Interestingly we initially thought that prompt length would play a big factor in the performance of this approach. In practice, though, we discovered that it's actually not as big a factor as we predicted. For instance, Prompt #3 was 410 tokens long, while Prompt #5 was only 88 tokens. The estimation for Prompt #3 aligned fairly well with the IG approach (0.746 cosine similarity, 0.643 pearson correlation), while the estimation for Prompt #5 seemed to underperform (0.55 cosine similarity, 0.295 pearson correlation). Meanwhile, Prompt #2 was 57 tokens long and performed quite well (0.852 cosine similarity, 0.789 pearson correlation).
Re: our definitions of average/long/short prompts -- we weren't really rigorous with those definitions. In general, we considered anything under 100 tokens "short", 100-300 average, and 300+ large.

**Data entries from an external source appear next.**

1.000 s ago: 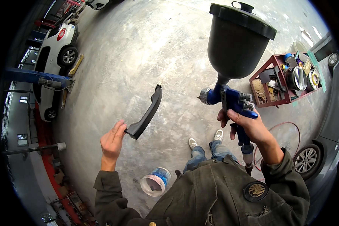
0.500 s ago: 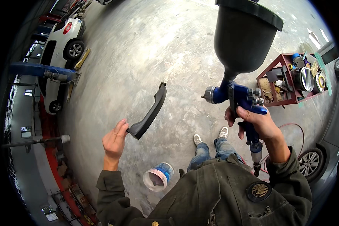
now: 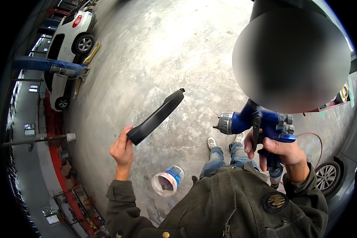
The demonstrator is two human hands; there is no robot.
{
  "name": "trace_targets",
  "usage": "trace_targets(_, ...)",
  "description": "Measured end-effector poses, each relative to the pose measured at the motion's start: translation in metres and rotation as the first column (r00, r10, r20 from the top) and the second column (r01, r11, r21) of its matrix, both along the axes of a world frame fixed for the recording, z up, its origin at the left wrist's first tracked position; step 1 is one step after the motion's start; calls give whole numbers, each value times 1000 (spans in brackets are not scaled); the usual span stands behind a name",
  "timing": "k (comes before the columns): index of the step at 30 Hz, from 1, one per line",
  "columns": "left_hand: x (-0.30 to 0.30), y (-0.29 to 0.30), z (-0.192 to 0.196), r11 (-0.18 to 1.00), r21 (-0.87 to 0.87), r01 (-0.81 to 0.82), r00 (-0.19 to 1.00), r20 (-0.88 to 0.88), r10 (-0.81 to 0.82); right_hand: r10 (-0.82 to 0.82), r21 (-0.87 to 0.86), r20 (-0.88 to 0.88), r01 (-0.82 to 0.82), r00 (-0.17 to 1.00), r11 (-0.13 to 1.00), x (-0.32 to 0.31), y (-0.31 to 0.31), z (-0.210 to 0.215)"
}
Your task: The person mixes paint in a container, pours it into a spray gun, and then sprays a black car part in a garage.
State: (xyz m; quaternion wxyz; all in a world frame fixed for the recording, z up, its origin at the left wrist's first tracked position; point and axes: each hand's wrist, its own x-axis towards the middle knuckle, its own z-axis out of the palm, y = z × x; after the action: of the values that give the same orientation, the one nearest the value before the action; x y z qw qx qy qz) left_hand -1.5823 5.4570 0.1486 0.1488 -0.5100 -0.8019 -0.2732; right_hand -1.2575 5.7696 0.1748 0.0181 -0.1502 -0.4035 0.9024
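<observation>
Pinched by one end in the fingers of my left hand [image 3: 122, 152] is a black car door handle [image 3: 156, 118]. It slants up and to the right over the floor, its broad smooth face showing. My right hand [image 3: 286, 152] grips a blue spray gun [image 3: 244, 122], fingers around its grip and at the trigger. The gun's silver nozzle [image 3: 225, 122] points left, toward the handle's side but well apart from it. A dark cup [image 3: 273, 5] sits on top of the gun, mostly lost in a round blur.
A white bucket [image 3: 178, 175] with a blue label stands on the concrete floor before me. A red hose [image 3: 320, 147] curves at right beside a dark car's wheel [image 3: 328, 175]. Far left are a white car [image 3: 63, 33] and a blue lift arm [image 3: 35, 63]. A red cart [image 3: 331, 104] is mostly hidden.
The door handle has turned in my left hand, now showing its broad face. The spray gun has moved down and right, and its cup looms larger, covering most of the cart.
</observation>
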Motion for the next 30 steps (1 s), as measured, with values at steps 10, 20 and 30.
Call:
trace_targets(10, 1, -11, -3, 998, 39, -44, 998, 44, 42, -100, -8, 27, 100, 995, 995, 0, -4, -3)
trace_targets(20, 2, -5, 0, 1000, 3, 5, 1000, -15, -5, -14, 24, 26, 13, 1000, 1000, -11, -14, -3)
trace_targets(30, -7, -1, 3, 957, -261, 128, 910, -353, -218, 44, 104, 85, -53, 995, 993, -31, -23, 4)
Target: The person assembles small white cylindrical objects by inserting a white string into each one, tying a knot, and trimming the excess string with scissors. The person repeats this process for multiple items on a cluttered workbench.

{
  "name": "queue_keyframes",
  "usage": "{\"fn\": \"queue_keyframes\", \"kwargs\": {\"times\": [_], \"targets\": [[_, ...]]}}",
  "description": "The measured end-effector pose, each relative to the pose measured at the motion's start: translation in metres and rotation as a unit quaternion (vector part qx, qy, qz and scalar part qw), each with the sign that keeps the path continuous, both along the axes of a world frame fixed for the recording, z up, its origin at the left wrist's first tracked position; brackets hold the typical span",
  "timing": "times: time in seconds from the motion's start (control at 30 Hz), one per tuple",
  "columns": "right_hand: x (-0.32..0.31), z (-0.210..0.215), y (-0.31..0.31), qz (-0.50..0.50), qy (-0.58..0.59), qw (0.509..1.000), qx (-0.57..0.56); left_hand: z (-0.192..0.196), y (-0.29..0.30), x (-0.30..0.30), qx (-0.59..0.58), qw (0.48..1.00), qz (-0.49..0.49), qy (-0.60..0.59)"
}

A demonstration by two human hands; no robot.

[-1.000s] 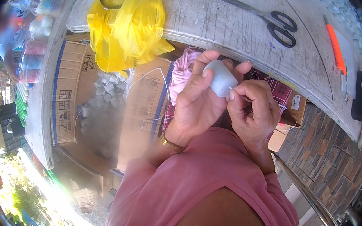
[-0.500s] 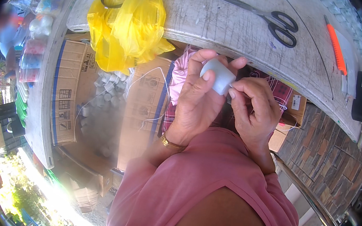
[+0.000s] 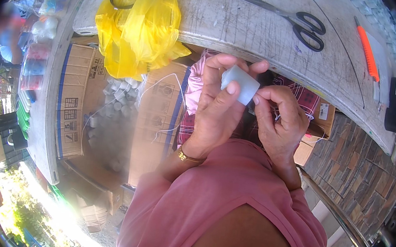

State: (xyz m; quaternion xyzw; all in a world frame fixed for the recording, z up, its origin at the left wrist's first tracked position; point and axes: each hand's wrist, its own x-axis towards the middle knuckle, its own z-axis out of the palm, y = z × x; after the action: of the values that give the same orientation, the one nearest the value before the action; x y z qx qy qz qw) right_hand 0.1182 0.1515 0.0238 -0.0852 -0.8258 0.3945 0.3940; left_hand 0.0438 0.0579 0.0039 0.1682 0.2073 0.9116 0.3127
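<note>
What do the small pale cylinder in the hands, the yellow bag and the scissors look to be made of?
Pale cylinder, gripped by the left hand with the right hand at its end: likely plastic, matte and slightly translucent, bluish-white.
Yellow bag: thin plastic film, glossy, crinkled, light shining through.
Scissors: metal blades, dull grey; black handles that look like plastic.

One head-worn fisheye looks steeply down, close over the hands – the rim seemingly bent, blurred.
</note>
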Motion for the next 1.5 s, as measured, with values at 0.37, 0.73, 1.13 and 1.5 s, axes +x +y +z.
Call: {"fn": "queue_keyframes", "kwargs": {"times": [0.37, 0.73, 1.13, 1.5], "targets": [[0.007, 0.001, 0.006, 0.05, -0.06, 0.991, -0.108, -0.001, -0.003, -0.004, -0.039, 0.998, 0.036, 0.027], [0.004, -0.002, 0.006, 0.028, -0.044, 0.997, -0.058, 0.002, 0.0, 0.002, -0.022, 1.0, 0.005, 0.007], [0.013, -0.003, 0.011, 0.059, -0.103, 0.981, -0.153, -0.003, -0.001, -0.004, -0.035, 0.998, 0.038, 0.043], [0.01, 0.001, 0.009, 0.035, -0.113, 0.988, -0.104, -0.003, 0.005, 0.003, -0.042, 0.996, 0.027, 0.069]]}}
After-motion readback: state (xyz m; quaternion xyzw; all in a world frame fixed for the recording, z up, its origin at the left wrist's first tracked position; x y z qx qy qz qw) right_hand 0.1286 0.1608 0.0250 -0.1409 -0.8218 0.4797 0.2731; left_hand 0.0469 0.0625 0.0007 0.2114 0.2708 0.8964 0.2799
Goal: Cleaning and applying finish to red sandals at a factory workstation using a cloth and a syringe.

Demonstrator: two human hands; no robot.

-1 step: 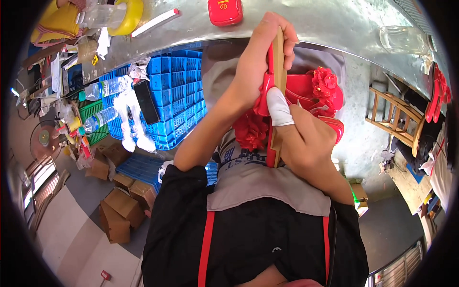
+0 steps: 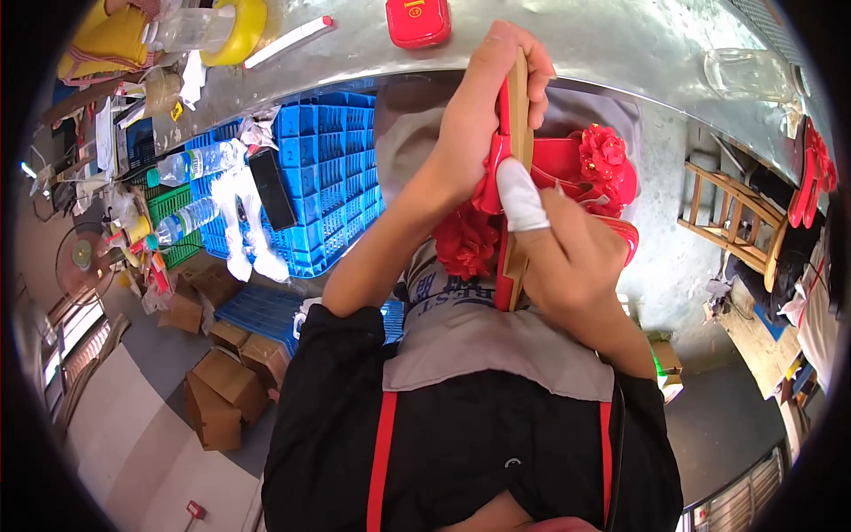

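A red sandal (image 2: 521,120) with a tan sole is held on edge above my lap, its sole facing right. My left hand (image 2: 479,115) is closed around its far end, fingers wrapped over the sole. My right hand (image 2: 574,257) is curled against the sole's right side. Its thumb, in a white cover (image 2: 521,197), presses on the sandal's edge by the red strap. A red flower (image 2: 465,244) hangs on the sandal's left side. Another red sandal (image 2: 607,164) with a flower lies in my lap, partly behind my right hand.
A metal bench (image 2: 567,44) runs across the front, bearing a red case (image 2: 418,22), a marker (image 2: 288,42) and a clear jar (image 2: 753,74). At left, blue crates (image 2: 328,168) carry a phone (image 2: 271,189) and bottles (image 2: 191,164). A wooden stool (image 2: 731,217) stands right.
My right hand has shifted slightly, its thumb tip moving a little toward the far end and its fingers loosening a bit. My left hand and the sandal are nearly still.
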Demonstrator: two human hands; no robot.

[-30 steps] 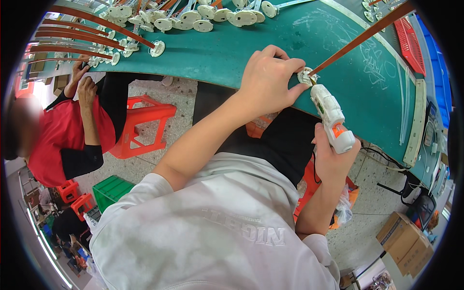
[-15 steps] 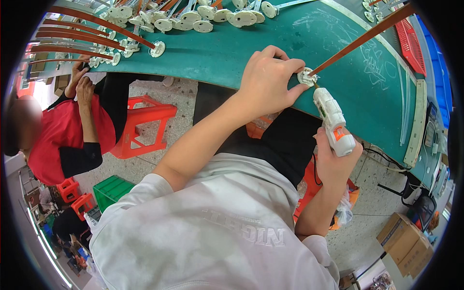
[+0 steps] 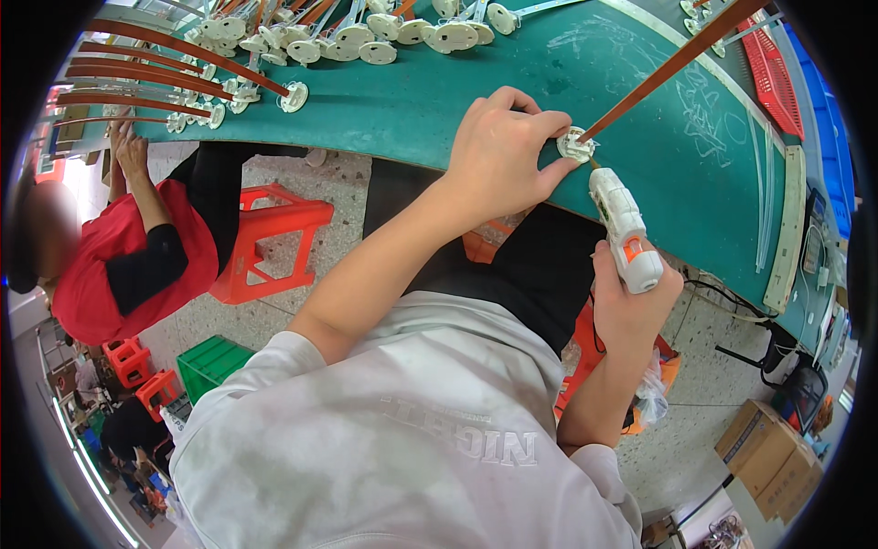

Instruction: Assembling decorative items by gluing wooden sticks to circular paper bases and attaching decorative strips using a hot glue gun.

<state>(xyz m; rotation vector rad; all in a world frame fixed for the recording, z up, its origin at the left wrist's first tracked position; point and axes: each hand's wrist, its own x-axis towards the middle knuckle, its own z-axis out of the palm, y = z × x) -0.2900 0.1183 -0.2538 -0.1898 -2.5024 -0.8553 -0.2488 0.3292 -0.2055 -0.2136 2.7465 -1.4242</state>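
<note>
Base (image 3: pixel 573 147), round and white, sits at the near side of the green counter (image 3: pixel 393 105), left hand (image 3: pixel 501 154) pinching it, right hand (image 3: pixel 637 297) wrapped round a glue gun (image 3: pixel 617 209), nozzle beside base.

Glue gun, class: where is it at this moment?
In the head view, the white glue gun is right of centre in the right hand, just below the round white base that the left hand holds.

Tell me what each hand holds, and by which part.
The right hand holds the white glue gun by its handle; the left hand pinches the round white base by its rim.
</note>
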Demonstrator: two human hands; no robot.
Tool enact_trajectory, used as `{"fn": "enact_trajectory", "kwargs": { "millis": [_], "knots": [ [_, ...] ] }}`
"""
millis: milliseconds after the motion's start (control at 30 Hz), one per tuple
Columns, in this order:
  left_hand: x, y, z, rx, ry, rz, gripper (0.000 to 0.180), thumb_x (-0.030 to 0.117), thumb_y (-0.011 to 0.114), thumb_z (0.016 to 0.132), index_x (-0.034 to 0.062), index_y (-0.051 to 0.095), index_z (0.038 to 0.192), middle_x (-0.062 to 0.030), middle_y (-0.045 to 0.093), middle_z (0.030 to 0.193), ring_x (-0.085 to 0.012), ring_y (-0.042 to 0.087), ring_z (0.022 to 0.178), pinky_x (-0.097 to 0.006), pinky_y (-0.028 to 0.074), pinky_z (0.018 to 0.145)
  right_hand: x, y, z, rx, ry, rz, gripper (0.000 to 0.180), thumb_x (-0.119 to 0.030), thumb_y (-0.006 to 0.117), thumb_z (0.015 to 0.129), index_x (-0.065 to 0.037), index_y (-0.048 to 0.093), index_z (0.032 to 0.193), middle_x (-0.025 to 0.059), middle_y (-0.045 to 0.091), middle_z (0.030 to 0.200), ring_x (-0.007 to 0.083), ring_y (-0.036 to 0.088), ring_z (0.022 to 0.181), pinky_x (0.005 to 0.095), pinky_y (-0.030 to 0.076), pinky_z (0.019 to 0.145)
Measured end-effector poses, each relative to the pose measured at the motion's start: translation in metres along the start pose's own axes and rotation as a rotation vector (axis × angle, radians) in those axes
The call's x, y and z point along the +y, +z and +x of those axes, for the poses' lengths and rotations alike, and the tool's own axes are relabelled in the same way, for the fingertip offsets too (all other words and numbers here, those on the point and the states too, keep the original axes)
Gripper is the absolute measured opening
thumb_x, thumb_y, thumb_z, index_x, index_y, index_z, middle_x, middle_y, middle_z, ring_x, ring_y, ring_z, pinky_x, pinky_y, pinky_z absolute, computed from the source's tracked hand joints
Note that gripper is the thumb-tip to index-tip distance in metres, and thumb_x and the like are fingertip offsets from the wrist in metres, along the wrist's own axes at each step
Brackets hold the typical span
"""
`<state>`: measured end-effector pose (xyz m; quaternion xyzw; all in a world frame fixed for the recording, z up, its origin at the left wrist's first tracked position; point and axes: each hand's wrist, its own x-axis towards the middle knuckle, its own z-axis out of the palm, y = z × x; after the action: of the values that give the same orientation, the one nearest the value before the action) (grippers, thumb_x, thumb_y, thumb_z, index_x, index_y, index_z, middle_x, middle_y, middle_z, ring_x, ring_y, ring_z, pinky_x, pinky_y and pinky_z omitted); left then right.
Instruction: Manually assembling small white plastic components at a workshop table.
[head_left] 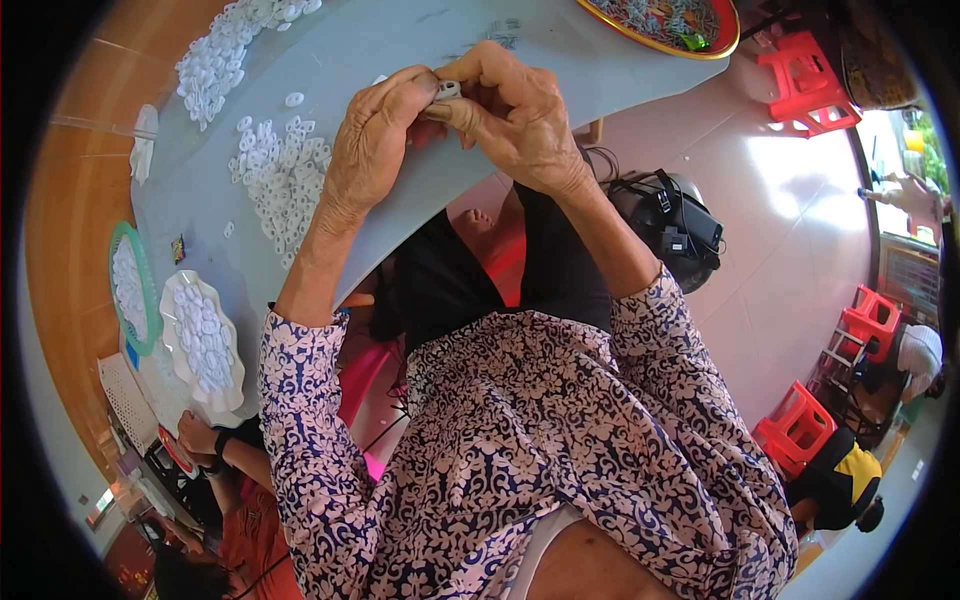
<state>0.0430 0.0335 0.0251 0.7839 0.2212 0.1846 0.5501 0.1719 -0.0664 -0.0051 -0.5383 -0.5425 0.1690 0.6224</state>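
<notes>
My left hand (375, 140) and my right hand (510, 110) meet over the edge of a pale grey table (400, 40). Together they pinch a small white ring-shaped part (447, 90) between fingertips and thumbs. Just left of my left hand lies a loose heap of the same small white rings (282, 175) on the table. Another heap of white rings (215, 60) sits farther back on the left. My forearms come up from patterned blue-and-white sleeves.
A white scalloped dish (203, 340) and a green-rimmed plate (130, 290) hold more rings at the left. A red-rimmed tray (665, 25) sits at the top. Another person's hand (200, 435) is at lower left. Red plastic stools (810, 85) stand on the tiled floor at right.
</notes>
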Motion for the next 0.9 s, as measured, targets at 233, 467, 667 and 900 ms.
{"fn": "enact_trajectory", "kwargs": {
  "millis": [233,467,667,900],
  "knots": [
    [-0.008,0.000,0.000,-0.011,-0.024,-0.005,0.037,0.033,0.041,0.094,-0.0003,0.052,0.082,-0.0021,0.050,0.067,-0.0097,0.044,0.059,-0.025,0.036,0.055,0.000,0.000,0.000,-0.035,0.036,0.021,0.021,-0.006,0.073,0.079,-0.002,0.053,0.085,0.0055,0.056,0.058,0.0115,0.055,0.051,0.0259,0.043,0.047],
    [-0.007,0.002,0.000,-0.004,0.018,-0.002,0.037,0.033,0.040,0.094,0.0002,0.051,0.081,-0.0028,0.050,0.067,-0.0103,0.044,0.059,-0.026,0.036,0.055,-0.002,0.000,0.000,-0.032,0.078,0.051,0.020,-0.005,0.072,0.079,-0.001,0.053,0.085,0.0061,0.058,0.059,0.0110,0.058,0.052,0.0253,0.045,0.047],
    [-0.006,0.000,0.001,0.019,0.038,0.090,0.035,0.029,0.036,0.094,-0.0017,0.051,0.084,-0.0101,0.051,0.069,-0.0190,0.049,0.060,-0.031,0.041,0.060,-0.001,0.003,0.001,-0.004,0.040,0.025,0.019,-0.005,0.073,0.079,-0.001,0.055,0.087,0.0057,0.059,0.059,0.0104,0.058,0.052,0.0249,0.044,0.047],
    [-0.017,0.001,0.001,0.004,0.263,0.169,0.027,0.022,0.038,0.093,-0.0015,0.050,0.085,-0.0109,0.052,0.074,-0.0220,0.049,0.060,-0.032,0.043,0.059,0.000,-0.003,0.000,-0.081,0.015,-0.018,0.015,-0.007,0.069,0.084,-0.001,0.058,0.092,0.0034,0.063,0.069,0.0074,0.060,0.056,0.0208,0.047,0.050]
  ]
}}
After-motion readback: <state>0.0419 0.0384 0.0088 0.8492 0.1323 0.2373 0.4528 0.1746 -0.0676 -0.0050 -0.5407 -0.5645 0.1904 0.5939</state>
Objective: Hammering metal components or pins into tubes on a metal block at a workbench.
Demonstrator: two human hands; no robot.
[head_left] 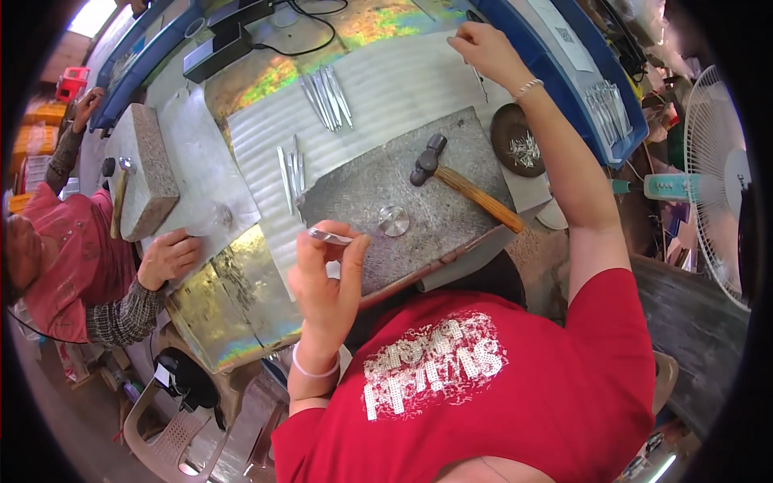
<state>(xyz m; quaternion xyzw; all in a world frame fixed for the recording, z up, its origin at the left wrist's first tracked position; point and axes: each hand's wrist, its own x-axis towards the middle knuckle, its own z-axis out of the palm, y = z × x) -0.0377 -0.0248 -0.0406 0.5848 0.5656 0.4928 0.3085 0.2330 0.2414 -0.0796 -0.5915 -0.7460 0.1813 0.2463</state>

Our intuition here is that the relationship between performance of the estimation and the prompt structure is less about length, and more about "ambiguity". Again, we don't really have a rigorous definition of that yet, but it's something we are working on. If you take a look at the prompts in the analysis notebook you might get a sense of what I mean: prompts 1-3 are pretty straight forward and mechanical. Prompts 4 & 5 are a bit more open to interpretation. We see performance of the estimation degrade as prompts become more and more open to interpretation.